RESULTS OF OPERATIONS OF PRODUCING ACTIVITIES
| |
For the years ended December 31, (in thousands of Canadian dollars) | 2013 | 2012 |
Revenue, net of royalties and commodity contracts | 230,406 | 202,633 |
Production costs | (69,668) | (53,316) |
Transportation costs | (7,014) | (4,978) |
Depletion and depreciation | (85,829) | (75,720) |
Income taxes(1) | - | - |
Results of operations | 67,895 | 68,619 |
(1) Bellatrix is currently not cash taxable.
STANDARDIZED MEASURE OF DISCOUNTED FUTURE NET CASH FLOWS AND CHANGES THEREIN
The standardized measure of discounted future net cash flows is based on estimates made by Sproule of net proved reserves.
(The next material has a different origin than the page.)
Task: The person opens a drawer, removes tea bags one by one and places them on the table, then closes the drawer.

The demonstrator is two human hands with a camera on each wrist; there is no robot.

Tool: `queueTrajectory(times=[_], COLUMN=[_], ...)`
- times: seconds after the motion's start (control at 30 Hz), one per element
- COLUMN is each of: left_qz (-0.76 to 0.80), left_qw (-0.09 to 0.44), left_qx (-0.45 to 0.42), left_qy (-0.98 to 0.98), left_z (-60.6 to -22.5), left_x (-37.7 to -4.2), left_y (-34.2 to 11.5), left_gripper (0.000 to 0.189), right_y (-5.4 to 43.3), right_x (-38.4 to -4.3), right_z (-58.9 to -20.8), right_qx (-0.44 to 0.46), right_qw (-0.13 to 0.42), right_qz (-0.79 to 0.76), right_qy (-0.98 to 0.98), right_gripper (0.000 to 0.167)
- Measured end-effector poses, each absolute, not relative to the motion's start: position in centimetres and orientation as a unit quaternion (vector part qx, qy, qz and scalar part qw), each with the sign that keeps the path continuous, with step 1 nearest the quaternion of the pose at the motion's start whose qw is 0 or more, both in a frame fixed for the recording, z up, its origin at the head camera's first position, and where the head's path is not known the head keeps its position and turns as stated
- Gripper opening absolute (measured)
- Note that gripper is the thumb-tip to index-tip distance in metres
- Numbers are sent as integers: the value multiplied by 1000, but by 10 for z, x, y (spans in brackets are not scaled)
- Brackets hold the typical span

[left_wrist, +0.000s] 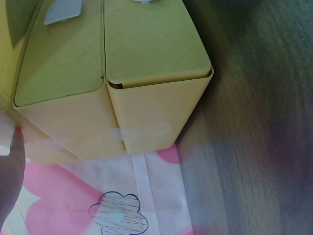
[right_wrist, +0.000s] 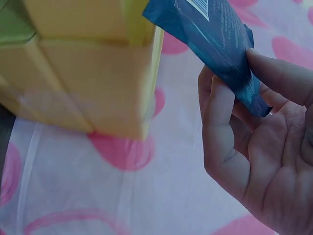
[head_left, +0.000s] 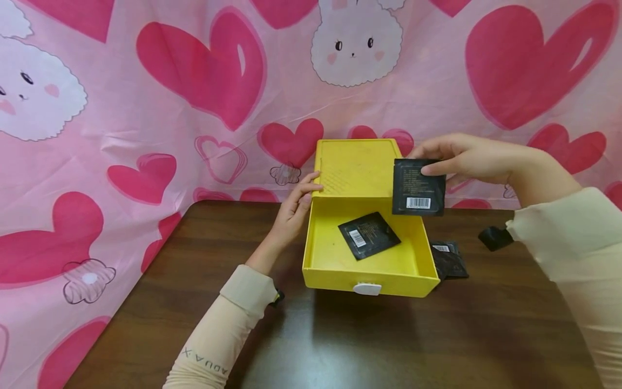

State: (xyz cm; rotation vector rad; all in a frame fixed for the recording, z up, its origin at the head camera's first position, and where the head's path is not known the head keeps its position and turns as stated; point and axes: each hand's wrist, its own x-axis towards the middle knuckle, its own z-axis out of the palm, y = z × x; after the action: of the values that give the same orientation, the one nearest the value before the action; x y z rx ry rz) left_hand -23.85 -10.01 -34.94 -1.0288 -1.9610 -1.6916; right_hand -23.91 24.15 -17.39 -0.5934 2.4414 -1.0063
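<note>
Heart-print backdrop [head_left: 286, 70]; my right hand [head_left: 464, 159] pinches black packet [head_left: 413, 189], likely light, edge-grip best; left hand [head_left: 290, 212], loose-fingered, touches yellow box [head_left: 357, 167].

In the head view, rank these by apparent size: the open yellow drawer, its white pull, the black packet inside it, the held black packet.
1. Open yellow drawer
2. Held black packet
3. Black packet inside the drawer
4. White pull
The held packet seems nearer the camera, so which packet is really larger is unsure.

Pink heart-and-bunny cloth [head_left: 291, 100] behind, dark wood-grain tabletop [head_left: 486, 324], soft sheen near its front
</note>
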Motion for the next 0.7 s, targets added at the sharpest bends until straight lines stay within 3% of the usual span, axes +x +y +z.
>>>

Future cash inflows are computed based on constant prices and cost assumptions applied against annual future production from proved crude oil and natural gas reserves. Future development and production costs are based on constant price assumptions and assume the continuation of existing economic conditions. Constant prices are the average of the first day prices of each month for the prior calendar 12 month period. Future income taxes are calculated by applying statutory income tax rates. Bellatrix is currently not cash taxable. The standardized measure of discounted future net cash flows is computed using a 10 percent discount factor.
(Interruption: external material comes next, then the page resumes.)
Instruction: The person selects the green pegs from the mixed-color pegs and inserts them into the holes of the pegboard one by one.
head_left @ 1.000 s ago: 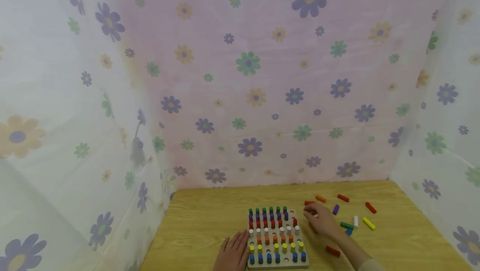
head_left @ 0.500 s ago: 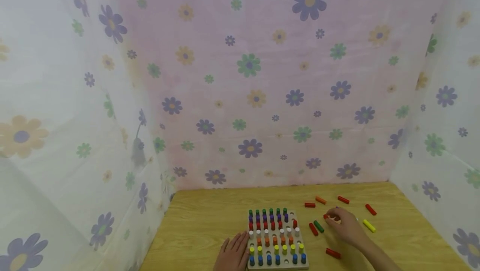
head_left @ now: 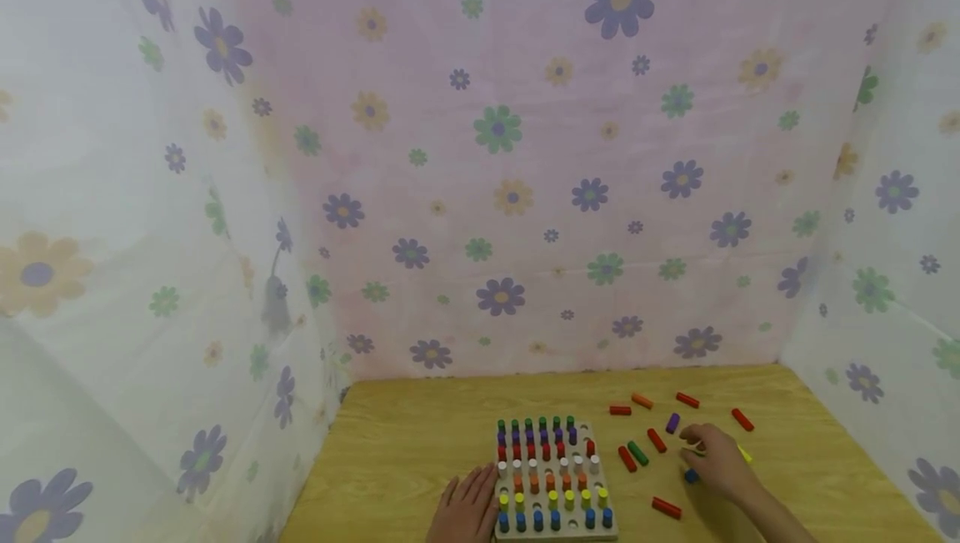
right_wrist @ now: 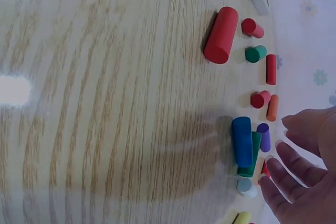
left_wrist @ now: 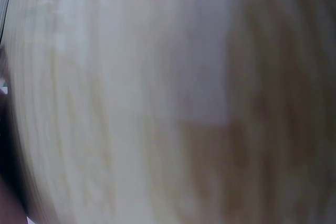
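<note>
The left hand [head_left: 465,503] lies flat against the left edge of a wooden peg board [head_left: 555,535], fingers extended. Rows of green, purple, red, white, orange, yellow and blue pegs stand in the board, with some holes bare. Over the loose pegs at right is the right hand [head_left: 712,460], fingers loosely bent and apart, holding nothing. Nearest it are a blue peg [right_wrist: 242,142], a green peg [right_wrist: 255,145] partly behind the blue one, and a white peg [right_wrist: 244,185]. The left wrist view is a blur of pale surface.
Loose red pegs [head_left: 666,508] lie scattered right of the board, along with a green peg [head_left: 637,453], a purple peg [head_left: 673,423], an orange peg [head_left: 642,400] and a yellow peg [head_left: 745,453]. Flower-patterned sheets [head_left: 525,234] enclose the wooden table [head_left: 405,418].
The right hand has moved right, away from the board. A red peg it held half a second ago now lies on the table beside the green one. The left hand has stayed still.
</note>
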The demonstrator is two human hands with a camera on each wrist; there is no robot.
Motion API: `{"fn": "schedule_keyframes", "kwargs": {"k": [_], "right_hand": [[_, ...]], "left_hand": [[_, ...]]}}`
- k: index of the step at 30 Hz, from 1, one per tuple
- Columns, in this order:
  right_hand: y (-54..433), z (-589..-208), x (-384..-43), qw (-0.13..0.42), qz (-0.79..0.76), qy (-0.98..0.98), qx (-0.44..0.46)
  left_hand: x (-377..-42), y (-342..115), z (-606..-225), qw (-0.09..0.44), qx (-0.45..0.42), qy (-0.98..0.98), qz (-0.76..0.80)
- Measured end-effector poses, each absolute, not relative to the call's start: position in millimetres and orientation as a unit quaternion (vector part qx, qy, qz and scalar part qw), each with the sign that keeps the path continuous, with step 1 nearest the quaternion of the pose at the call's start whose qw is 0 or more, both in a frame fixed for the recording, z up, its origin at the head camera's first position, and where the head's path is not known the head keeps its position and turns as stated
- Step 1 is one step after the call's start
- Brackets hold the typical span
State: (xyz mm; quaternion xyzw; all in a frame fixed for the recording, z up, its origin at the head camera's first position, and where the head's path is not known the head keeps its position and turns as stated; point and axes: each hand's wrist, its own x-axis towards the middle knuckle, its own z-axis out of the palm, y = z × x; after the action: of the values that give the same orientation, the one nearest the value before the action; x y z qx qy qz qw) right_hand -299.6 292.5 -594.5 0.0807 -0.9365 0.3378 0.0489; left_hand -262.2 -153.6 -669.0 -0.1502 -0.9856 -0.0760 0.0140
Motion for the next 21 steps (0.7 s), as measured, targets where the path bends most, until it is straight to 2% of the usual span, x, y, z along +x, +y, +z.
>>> {"fn": "schedule_keyframes", "kwargs": {"k": [7, 21], "right_hand": [[297.7, -598.6, -305.1, 0.015, 0.318, -0.945, 0.072], [298.9, -605.9, -308.6, 0.004, 0.323, -0.945, 0.058]], "left_hand": [[-261.2, -153.7, -669.8, 0.010, -0.146, -0.985, -0.093], [-260.4, -154.3, -668.4, 0.007, -0.150, -0.985, -0.083]]}}
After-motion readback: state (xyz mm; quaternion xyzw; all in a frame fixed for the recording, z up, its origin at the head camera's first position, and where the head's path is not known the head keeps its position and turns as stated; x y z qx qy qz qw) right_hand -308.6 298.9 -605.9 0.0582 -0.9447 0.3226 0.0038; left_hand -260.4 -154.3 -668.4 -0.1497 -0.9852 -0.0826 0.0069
Bellatrix cautions users of this information that the discounted future net cash flows relating to proved oil and gas reserves are neither an indication of the fair market value of our oil and gas properties, nor of the future net cash flows expected to be generated from such properties. The discounted future cash flows do not include the fair market value of exploratory properties and probable or possible oil and gas reserves, nor is consideration given to the effect of anticipated future changes in crude oil and natural gas prices, development, asset retirement and production costs and possible changes to tax and royalty regulations. The prescribed discount rate of 10 percent is arbitrary and may not appropriately reflect future interest rates.
| |
(in thousands of Canadian dollars) | 2013 | 2012 |
Future cash inflows | 4,707,314 | 1,890,486 |
Future production costs | (2,145,843) | (896,024) |
Future development costs | (747,469) | (309,582) |
Undiscounted pre-tax cash flows | 1,814,002 | 684,880 |
Future income taxes(1) | (153,827) | (29,366) |
Future net cash flows | 1,660,175 | 655,514 |
Less 10% annual discount factor | (713,655) | (271,054) |
Standardized measure of discounted future net cash flows | 946,520 | 384,460 |
(1) Bellatrix is currently not cash taxable.
| |
(in thousands of Canadian dollars, all changes except income taxes pretax) | 2013 | 2012 |
Estimated future net revenue at beginning of year | 384,460 | 382,284 |
Net change in sales and transfer prices related to future production(1) | 66,951 | (160,239) |
Changes in estimated future development costs | (370,769) | (45,271) |
Sales and transfers of oil and gas produced during the period(2) | (168,992) | (122,264) |
Changes from extensions, discoveries, and improved recovery(3) | 214,966 | 170,915 |
Changes from purchases of minerals in place(3) | 275,809 | 22,753 |
Changes from dispositions of minerals in place(3) | (7,886) | (6,762) |
Changes from revisions in quantity estimates(3) | 510,022 | 128,091 |
Previously estimated development costs during the period | 66,880 | 24,150 |
Accretion of discount(4) | (38,446) | (39,861) |
Other(5) | 59,671 | 22,473 |
Net change in income tax(6) | (46,146) | 8,191 |
Estimated future net revenue at end of year | 946,520 | 384,460 |
(1) The effect of changes in prices and costs has been computed before the effects of changes in quantities.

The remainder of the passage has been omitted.